◆ **EXERCISE**: Filter this listing down to the lines that contain the word "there", and copy them.

◆ **MATERIALS PROVIDED**:
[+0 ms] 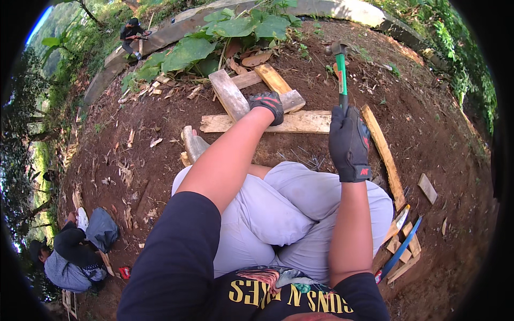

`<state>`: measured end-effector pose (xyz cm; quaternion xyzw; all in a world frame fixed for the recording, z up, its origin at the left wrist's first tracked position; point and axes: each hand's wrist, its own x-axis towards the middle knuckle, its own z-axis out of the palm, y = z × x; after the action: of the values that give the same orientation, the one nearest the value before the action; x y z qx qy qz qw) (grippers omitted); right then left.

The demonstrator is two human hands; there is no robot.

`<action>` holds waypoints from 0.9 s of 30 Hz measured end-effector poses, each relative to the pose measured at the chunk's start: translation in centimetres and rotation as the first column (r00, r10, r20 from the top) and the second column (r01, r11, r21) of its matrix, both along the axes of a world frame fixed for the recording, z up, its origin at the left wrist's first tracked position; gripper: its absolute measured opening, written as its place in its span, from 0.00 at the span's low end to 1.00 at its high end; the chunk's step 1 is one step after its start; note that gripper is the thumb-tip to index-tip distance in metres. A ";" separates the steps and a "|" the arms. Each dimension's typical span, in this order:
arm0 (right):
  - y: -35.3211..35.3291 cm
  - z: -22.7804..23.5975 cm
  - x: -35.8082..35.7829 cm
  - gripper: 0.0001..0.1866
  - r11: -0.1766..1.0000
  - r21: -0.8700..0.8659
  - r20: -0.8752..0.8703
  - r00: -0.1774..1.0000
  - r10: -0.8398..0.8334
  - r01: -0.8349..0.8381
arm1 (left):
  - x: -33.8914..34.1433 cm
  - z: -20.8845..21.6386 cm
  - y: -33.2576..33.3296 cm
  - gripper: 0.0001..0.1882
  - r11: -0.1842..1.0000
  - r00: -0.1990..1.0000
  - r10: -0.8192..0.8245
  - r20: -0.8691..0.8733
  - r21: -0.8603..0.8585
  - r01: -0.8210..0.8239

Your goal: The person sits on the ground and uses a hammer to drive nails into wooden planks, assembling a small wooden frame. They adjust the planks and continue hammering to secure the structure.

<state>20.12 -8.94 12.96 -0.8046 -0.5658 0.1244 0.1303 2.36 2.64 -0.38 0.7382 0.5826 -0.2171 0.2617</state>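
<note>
My right hand (349, 142), in a black work glove, is wrapped round the dark grip of a hammer (341, 80). The hammer stands head up, its green shaft and metal head raised before me. My left hand (267, 106), gloved in black and red, is closed on a short wooden board (293, 100) where it meets a pale, slanting board (229, 95). Whether a nail sits between those fingers is hidden. A long wooden plank (302, 122) lies just below this hand, with a yellowish board (273, 79) beyond it.
Loose nails (313, 160) lie on the soil by my knees. To the right are a long wood strip (384, 155), a blue saw blade (401, 251) and wood offcuts (415, 243). One person (77, 257) sits at lower left, another (133, 37) far left. Leafy plants (235, 27) grow ahead.
</note>
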 end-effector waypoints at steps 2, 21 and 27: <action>0.2 0.2 1.1 0.21 0.996 0.088 -0.034 0.999 -0.011 0.014 | 0.3 -0.4 -0.1 0.34 0.999 1.000 -0.027 0.007 0.027 0.026; -0.4 7.4 5.0 0.19 0.931 0.082 -0.744 0.643 -0.180 0.356 | 4.8 7.5 -4.6 0.22 0.509 0.619 -0.745 0.249 0.812 0.285; -1.1 8.5 11.0 0.19 0.834 0.196 -0.698 0.671 -0.251 0.516 | 6.5 6.2 -5.2 0.22 0.413 0.443 -0.863 0.240 0.841 0.349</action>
<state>31.12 -10.07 21.50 -0.7723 -0.3119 0.2515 0.4930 8.89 -2.52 5.82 0.9679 0.1423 0.2024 0.0446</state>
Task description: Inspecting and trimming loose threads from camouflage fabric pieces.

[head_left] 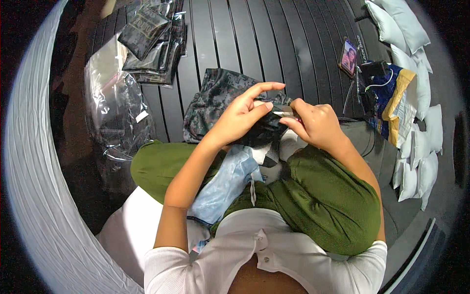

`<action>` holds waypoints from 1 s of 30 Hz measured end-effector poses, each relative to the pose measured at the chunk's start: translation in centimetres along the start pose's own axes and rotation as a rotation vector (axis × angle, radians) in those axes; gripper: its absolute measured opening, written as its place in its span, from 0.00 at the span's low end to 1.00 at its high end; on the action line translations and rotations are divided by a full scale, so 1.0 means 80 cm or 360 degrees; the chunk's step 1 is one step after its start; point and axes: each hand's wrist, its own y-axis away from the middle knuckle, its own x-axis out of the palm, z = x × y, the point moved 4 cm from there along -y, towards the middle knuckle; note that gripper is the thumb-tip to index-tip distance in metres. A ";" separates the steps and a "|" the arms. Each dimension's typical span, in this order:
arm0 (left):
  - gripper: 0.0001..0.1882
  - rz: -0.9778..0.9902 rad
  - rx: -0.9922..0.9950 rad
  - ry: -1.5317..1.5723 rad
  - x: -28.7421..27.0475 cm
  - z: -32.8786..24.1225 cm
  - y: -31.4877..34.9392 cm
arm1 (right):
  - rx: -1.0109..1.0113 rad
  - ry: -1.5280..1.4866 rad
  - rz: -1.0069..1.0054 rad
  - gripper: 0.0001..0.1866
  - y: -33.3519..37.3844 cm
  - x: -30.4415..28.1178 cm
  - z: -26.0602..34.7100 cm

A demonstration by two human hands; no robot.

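Note:
A dark camouflage-patterned garment (208,105) lies bunched on the black slatted surface just beyond my crossed legs. My left hand (242,115) is at its near side, index finger stretched out and thumb pressed toward the dark cloth. The other left fingers are mostly hidden, curled at the fabric. My right hand (318,122) is closed round a small metal-bladed cutter (284,113), perhaps thread snips; a bit of red shows by the fingers. The blade points left, close to the left thumb and the cloth. Whether it touches the cloth, I cannot tell.
Light blue patterned cloth (223,179) lies across my lap. Folded dark camouflage pieces in clear bags (152,44) are stacked at the far left, beside loose clear plastic bags (115,98). At right are a phone (348,57), a blue-and-yellow package (391,105) and white pillow-like packs (426,166).

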 end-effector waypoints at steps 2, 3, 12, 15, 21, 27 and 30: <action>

◆ **RESPONSE TO THIS TASK**:
The demonstrator is two human hands; there is no robot.
`<action>` holds waypoints from 1 s of 30 Hz measured end-effector poses, each relative to the pose measured at the chunk's start: translation in centimetres along the start pose's own axes and rotation as a rotation vector (axis × angle, radians) in those axes; gripper: its absolute measured opening, written as its place in its span, from 0.00 at the span's low end to 1.00 at its high end; on the action line translations and rotations are divided by a full scale, so 1.0 means 80 cm or 360 degrees; the chunk's step 1 is one step after its start; point and axes: each hand's wrist, its own y-axis away from the middle knuckle, its own x-axis out of the palm, z = x × y, the point moved 4 cm from there along -y, towards the middle knuckle; note that gripper is the thumb-tip to index-tip distance in metres. A ";" separates the steps and a "|" the arms. Each dimension's typical span, in this order:

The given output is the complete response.